I suggest to not do it for all user messages, but the most likely task. The method linked above, get_current_user_intent(), returns only one user message: what is likely to be the current task. If we set that one as non-condensable, it will already improve the behavior. For the SWE-bench, that method will work to return the initial user message, which is definitely the task itself.

For interactive user sessions, you're right it's more complicated. The method tries to guess what's the best user message, and returns the last one after a FinishAction, so it's the user message just after a task ended, and a new one started. That's a best-guess, of course, that the new task is in that message, but IMHO it will do for now. Do you think it's likely it won't work?

I was thinking, maybe adding one more arg, summarized_user_messages might also help. This will summarize all the user messages till now.

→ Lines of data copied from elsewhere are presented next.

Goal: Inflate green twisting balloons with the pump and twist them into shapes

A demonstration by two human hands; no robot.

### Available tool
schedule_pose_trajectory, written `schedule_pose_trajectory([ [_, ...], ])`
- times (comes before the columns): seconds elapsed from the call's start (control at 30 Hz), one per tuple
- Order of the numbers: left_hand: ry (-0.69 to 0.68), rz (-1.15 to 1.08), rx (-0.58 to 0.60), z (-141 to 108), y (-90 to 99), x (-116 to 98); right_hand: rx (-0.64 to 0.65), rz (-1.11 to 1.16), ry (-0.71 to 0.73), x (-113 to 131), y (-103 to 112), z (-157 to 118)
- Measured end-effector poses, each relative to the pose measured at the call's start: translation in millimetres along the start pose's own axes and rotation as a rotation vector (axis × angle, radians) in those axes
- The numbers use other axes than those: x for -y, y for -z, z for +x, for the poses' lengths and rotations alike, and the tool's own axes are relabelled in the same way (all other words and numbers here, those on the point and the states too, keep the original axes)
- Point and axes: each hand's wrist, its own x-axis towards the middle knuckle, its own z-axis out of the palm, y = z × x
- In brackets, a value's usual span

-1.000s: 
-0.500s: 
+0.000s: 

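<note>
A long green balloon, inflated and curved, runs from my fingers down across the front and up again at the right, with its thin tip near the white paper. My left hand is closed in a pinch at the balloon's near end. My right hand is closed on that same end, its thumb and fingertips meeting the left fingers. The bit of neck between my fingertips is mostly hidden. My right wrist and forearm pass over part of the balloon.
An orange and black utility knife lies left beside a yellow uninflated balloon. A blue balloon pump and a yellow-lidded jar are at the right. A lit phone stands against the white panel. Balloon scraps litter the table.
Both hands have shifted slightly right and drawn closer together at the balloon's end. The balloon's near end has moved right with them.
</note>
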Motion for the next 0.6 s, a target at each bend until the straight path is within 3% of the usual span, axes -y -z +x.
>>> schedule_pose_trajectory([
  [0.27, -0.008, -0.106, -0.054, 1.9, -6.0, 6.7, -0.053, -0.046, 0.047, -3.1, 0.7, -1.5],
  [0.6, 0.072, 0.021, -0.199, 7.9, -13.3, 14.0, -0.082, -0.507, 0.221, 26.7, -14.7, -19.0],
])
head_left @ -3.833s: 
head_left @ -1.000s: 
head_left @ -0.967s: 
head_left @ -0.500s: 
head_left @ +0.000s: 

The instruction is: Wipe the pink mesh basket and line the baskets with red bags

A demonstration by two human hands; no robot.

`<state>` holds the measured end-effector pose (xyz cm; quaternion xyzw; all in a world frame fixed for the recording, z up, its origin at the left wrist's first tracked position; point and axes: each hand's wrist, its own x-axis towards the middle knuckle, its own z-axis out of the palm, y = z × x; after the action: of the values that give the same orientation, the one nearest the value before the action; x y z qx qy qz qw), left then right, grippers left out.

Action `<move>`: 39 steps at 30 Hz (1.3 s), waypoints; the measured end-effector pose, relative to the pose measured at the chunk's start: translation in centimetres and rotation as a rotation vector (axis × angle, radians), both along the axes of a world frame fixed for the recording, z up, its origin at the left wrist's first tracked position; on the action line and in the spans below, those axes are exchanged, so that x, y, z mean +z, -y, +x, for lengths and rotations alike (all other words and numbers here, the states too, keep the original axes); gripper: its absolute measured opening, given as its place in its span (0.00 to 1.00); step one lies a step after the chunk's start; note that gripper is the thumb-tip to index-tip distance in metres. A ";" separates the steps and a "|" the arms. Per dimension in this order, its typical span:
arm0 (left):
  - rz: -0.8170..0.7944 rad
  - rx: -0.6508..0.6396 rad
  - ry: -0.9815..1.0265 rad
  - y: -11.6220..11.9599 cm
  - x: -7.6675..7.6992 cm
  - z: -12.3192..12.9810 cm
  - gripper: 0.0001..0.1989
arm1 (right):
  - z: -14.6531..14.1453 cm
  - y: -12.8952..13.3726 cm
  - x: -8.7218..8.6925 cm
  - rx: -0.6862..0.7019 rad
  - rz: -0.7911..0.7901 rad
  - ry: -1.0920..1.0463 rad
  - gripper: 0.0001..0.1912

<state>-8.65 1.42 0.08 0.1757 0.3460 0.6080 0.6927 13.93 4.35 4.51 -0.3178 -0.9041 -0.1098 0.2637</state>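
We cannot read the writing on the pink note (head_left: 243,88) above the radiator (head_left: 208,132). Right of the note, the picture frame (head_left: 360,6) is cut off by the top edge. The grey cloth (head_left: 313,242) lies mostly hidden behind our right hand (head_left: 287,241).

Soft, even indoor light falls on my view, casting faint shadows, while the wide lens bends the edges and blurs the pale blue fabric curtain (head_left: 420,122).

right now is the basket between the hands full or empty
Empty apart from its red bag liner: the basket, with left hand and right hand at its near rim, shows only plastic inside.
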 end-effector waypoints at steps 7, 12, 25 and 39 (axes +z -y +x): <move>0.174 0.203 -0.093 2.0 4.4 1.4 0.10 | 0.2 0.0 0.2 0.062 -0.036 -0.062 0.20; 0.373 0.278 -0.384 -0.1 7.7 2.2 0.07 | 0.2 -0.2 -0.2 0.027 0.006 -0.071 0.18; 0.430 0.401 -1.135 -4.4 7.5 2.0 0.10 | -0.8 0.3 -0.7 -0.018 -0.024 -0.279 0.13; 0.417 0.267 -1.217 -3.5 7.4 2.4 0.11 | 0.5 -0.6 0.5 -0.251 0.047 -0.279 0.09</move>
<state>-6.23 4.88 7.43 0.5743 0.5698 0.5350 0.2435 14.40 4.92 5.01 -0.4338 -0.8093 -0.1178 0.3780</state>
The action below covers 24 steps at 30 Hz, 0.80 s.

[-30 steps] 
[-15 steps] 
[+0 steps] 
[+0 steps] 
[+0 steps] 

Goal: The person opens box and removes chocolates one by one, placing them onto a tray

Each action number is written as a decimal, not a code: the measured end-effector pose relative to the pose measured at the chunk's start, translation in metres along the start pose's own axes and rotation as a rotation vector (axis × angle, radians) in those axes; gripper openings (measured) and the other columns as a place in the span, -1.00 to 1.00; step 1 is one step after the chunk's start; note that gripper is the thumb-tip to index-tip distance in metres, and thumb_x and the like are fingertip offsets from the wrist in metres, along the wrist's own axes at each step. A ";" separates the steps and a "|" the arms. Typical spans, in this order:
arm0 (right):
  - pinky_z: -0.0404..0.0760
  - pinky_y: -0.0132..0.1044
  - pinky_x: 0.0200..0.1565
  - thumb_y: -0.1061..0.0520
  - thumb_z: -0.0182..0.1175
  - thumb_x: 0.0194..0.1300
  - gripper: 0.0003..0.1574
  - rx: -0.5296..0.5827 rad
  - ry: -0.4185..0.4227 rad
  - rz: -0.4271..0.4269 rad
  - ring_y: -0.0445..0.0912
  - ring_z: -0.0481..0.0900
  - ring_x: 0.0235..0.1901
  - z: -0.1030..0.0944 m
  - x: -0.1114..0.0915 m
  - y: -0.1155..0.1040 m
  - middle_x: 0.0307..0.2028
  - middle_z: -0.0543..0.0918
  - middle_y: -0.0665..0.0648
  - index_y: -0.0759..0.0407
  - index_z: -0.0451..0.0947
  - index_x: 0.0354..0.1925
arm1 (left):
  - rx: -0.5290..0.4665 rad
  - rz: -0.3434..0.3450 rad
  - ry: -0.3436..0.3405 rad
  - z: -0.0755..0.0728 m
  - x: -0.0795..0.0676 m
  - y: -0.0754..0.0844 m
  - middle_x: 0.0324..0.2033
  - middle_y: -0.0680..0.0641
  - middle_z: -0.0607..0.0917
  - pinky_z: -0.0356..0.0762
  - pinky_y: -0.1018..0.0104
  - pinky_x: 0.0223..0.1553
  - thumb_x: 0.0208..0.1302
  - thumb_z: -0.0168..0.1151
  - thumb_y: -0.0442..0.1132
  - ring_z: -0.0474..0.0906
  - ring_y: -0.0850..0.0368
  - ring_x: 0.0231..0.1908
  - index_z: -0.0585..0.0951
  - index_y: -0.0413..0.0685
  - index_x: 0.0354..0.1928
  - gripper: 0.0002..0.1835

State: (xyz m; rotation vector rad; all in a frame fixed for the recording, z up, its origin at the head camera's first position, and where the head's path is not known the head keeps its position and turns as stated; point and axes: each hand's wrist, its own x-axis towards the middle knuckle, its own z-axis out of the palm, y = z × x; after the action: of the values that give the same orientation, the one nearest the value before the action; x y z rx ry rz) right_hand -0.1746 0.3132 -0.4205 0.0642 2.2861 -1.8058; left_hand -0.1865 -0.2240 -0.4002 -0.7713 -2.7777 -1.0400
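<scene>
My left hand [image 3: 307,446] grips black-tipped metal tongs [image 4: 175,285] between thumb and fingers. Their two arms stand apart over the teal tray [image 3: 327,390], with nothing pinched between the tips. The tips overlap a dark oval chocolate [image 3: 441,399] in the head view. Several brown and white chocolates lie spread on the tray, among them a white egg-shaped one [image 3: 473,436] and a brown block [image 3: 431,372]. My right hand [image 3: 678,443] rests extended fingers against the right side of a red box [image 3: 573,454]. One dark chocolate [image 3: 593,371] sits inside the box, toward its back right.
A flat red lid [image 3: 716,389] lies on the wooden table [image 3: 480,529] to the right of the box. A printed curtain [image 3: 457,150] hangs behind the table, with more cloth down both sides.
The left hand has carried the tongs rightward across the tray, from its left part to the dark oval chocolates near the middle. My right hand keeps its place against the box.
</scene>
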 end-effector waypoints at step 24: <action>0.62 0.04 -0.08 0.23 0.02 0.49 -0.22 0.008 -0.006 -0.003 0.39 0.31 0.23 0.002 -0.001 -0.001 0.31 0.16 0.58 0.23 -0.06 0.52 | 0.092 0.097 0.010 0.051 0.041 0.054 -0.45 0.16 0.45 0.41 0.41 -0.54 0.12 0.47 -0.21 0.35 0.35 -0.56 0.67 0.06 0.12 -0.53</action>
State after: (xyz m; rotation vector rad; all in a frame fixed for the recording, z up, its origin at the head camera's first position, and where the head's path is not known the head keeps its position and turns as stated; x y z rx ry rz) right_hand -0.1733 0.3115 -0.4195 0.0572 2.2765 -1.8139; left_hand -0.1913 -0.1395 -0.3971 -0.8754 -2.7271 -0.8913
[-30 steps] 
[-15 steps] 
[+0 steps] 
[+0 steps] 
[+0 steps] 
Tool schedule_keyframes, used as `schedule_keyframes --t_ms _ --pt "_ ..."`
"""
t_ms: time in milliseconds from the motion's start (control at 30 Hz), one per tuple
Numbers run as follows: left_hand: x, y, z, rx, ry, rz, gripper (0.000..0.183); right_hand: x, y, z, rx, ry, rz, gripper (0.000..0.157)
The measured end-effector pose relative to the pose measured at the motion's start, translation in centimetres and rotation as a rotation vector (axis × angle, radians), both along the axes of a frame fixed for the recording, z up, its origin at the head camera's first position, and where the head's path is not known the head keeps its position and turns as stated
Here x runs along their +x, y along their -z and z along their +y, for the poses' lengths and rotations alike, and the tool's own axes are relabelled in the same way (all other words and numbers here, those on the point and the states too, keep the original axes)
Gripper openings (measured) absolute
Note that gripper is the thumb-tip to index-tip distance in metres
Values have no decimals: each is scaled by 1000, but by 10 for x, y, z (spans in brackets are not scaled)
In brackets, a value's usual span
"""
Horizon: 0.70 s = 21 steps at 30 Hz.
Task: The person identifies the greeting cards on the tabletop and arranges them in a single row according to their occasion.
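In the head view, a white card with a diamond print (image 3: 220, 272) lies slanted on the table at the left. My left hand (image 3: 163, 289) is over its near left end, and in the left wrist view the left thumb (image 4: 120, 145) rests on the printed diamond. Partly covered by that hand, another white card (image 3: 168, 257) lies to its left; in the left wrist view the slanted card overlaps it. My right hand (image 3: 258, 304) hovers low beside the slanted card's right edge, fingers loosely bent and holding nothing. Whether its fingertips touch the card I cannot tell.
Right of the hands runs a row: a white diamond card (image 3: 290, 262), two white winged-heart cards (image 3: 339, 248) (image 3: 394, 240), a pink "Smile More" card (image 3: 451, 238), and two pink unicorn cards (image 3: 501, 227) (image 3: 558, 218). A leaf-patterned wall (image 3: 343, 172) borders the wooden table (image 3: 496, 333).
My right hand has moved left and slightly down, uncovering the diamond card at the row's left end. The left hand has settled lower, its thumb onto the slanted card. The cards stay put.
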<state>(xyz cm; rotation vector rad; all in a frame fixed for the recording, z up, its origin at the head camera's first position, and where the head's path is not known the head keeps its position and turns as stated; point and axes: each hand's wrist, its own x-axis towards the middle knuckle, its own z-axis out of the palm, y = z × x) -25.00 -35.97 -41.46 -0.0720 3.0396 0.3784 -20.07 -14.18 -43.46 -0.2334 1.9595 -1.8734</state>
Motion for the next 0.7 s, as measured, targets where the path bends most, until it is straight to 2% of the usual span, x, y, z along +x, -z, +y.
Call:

I see what you mean. In the previous version (PR 2021), we were summarizing the user messages in a summary of their own, as you suggest, when there were no more agent messages, so at a later stage, but again except the current user intent. The current intent as detected (or attempted 😅) remained uncondensed as long as possible. Doing something like this might still be a good option, but I don't think it's necessary for this PR.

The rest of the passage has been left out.